**PROMPT:**
Would you output the entries below only from the line containing "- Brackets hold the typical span" through the line containing "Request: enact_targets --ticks", exactly as they stand and with both ends included?

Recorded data
• • • •
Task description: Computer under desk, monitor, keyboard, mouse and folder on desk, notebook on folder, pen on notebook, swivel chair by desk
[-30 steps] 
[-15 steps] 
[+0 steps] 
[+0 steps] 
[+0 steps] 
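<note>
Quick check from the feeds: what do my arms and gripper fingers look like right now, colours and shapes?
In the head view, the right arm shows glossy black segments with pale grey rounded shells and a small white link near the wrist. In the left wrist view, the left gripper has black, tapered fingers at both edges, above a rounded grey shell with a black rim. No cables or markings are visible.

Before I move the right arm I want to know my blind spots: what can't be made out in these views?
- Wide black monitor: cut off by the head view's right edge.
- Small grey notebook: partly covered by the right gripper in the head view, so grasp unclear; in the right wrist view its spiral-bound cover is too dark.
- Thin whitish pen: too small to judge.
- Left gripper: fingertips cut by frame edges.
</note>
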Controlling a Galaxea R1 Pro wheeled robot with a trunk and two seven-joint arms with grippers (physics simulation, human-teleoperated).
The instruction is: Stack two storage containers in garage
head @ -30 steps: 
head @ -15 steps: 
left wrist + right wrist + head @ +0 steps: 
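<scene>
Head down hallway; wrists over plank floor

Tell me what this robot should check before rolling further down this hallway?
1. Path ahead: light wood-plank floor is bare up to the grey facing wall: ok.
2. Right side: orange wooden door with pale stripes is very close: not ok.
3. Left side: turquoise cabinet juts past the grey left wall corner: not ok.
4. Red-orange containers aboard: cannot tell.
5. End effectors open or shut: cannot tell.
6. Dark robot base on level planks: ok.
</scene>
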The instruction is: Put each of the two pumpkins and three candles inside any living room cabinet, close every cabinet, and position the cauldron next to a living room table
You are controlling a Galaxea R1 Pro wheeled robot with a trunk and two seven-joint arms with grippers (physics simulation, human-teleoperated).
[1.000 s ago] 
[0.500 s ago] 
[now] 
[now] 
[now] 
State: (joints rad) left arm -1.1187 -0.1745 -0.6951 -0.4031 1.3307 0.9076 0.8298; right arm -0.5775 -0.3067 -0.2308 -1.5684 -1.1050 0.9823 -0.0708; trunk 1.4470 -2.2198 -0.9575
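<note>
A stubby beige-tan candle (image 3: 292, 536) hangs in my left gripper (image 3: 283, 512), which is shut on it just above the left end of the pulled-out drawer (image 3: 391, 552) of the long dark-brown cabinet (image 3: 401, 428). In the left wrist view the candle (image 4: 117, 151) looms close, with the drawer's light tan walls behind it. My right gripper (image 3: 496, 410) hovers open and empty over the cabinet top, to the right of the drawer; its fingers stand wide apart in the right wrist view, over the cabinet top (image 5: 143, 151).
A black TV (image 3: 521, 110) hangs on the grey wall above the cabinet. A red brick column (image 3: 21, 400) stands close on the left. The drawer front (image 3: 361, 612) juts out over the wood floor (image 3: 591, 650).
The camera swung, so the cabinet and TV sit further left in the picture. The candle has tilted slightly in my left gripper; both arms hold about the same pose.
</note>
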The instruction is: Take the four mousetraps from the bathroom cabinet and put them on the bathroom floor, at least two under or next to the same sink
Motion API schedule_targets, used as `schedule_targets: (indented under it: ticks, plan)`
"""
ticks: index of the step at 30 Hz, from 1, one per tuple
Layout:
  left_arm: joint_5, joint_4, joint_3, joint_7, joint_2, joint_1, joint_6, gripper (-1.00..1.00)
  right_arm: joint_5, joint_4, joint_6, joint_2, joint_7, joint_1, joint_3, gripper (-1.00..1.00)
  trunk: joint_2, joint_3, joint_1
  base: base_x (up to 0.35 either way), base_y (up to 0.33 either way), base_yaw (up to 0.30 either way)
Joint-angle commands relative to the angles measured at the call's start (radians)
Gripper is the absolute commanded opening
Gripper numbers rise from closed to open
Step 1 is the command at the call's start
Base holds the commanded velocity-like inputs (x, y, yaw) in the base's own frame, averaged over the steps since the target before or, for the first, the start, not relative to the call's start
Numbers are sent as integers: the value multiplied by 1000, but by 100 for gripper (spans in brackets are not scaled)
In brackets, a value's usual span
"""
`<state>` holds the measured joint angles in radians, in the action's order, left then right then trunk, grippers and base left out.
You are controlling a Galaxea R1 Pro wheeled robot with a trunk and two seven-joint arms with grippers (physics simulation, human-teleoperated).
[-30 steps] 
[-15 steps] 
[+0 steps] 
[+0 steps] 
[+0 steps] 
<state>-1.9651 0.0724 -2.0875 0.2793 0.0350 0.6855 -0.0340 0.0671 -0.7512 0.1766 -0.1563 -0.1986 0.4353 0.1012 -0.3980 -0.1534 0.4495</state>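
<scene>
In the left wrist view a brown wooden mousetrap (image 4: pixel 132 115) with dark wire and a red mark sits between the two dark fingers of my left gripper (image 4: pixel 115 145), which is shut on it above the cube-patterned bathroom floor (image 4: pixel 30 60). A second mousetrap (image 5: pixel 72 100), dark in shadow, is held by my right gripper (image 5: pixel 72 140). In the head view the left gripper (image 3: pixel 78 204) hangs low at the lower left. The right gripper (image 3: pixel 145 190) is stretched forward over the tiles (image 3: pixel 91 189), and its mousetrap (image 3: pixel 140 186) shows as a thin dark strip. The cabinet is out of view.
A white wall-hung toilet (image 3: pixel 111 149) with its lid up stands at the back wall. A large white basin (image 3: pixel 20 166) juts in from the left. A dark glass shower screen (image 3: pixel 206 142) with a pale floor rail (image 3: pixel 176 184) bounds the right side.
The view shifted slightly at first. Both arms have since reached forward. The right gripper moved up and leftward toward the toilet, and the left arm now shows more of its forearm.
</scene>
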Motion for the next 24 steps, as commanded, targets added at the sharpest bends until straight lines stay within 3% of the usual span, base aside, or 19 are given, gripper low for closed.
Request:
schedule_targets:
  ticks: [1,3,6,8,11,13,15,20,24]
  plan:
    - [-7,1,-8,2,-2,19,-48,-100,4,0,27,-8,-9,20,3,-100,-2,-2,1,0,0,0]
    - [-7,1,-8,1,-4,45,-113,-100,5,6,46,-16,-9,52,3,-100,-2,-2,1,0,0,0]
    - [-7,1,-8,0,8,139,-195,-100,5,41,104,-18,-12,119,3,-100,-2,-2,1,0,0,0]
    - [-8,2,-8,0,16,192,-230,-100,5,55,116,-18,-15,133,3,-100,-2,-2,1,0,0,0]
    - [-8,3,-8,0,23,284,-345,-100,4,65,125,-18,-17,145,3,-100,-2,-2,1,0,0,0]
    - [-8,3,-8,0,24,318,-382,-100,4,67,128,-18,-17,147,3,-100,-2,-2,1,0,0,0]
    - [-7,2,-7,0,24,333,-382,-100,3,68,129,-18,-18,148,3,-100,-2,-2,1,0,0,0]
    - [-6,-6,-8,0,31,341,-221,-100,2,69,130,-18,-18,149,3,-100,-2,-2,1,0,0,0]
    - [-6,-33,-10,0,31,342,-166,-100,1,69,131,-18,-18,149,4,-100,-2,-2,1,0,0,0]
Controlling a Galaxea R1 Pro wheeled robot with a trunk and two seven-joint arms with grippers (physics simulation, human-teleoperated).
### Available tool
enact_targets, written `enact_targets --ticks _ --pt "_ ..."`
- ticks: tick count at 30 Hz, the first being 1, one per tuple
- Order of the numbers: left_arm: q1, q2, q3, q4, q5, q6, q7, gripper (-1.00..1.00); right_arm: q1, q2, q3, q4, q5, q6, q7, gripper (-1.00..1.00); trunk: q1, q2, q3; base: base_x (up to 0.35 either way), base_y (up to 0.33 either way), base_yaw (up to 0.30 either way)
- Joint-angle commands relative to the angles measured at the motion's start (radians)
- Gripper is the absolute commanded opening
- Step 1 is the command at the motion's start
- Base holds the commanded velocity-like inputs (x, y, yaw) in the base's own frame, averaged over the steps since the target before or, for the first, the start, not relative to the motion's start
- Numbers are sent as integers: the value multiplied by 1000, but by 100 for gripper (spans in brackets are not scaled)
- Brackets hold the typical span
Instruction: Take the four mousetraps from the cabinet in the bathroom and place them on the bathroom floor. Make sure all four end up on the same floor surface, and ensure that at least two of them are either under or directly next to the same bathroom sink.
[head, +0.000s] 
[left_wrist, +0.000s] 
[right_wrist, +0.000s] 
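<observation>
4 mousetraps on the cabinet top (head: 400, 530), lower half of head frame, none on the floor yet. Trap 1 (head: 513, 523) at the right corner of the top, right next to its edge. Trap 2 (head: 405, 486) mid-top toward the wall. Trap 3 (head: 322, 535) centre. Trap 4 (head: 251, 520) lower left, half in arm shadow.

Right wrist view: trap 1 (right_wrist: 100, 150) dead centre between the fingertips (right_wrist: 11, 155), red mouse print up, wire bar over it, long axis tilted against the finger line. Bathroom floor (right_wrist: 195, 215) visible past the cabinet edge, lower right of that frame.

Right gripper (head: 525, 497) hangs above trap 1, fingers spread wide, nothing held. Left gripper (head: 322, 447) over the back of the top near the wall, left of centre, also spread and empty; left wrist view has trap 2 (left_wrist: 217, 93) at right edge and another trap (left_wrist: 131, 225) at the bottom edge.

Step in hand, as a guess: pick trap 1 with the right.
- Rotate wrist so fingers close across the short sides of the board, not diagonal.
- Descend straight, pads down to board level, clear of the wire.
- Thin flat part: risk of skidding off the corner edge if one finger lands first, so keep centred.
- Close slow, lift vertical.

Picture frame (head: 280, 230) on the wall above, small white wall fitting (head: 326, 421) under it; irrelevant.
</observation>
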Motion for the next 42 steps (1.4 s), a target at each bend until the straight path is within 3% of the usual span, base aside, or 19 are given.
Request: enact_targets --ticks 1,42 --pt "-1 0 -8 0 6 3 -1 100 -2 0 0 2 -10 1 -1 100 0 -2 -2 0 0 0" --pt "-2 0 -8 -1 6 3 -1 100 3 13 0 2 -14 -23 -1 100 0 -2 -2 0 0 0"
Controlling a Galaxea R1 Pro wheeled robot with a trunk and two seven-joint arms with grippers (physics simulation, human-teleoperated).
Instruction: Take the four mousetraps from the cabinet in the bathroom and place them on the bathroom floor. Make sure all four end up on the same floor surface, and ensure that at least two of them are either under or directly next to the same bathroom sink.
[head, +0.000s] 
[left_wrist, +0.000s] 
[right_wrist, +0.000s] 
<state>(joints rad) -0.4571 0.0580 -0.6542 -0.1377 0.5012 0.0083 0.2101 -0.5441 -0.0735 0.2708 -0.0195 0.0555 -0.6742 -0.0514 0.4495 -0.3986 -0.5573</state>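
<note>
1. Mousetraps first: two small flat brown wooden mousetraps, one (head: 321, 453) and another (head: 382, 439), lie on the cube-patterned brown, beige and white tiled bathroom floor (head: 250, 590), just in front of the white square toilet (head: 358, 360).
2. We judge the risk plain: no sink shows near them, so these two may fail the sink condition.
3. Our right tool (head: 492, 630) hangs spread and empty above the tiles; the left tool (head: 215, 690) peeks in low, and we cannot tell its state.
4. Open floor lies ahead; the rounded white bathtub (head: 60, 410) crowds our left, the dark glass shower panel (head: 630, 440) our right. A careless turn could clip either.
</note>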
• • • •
**TASK OUTPUT:**
- Brackets hold the typical span
Instruction: Take the four mousetraps from the cabinet in the bathroom and place them on the bathroom floor. Make sure all four end up on the same floor surface, and ensure that at least two of them are either under or directly next to the same bathroom sink.
[head, +0.000s] 
[left_wrist, +0.000s] 
[right_wrist, +0.000s] 
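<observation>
4 mousetraps on the cabinet top (head: 400, 530), lower half of head frame, none on the floor yet. Trap 1 (head: 513, 523) at the right corner of the top, right next to its edge. Trap 2 (head: 405, 486) mid-top toward the wall. Trap 3 (head: 322, 535) centre. Trap 4 (head: 251, 520) lower left, half in arm shadow.

Right wrist view: trap 1 (right_wrist: 100, 150) dead centre between the fingertips (right_wrist: 11, 155), red mouse print up, wire bar over it, long axis tilted against the finger line. Bathroom floor (right_wrist: 195, 215) visible past the cabinet edge, lower right of that frame.

Right gripper (head: 525, 497) hangs above trap 1, fingers spread wide, nothing held. Left gripper (head: 322, 447) over the back of the top near the wall, left of centre, also spread and empty; left wrist view has trap 2 (left_wrist: 217, 93) at right edge and another trap (left_wrist: 131, 225) at the bottom edge.

Step in hand, as a guess: pick trap 1 with the right.
- Rotate wrist so fingers close across the short sides of the board, not diagonal.
- Descend straight, pads down to board level, clear of the wire.
- Thin flat part: risk of skidding off the corner edge if one finger lands first, so keep centred.
- Close slow, lift vertical.

Picture frame (head: 280, 230) on the wall above, small white wall fitting (head: 326, 421) under it; irrelevant.
</observation>
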Motion for the next 42 steps (1.4 s), a target at each bend until the straight path is within 3% of the usual span, base aside, or 19 are given.
Request: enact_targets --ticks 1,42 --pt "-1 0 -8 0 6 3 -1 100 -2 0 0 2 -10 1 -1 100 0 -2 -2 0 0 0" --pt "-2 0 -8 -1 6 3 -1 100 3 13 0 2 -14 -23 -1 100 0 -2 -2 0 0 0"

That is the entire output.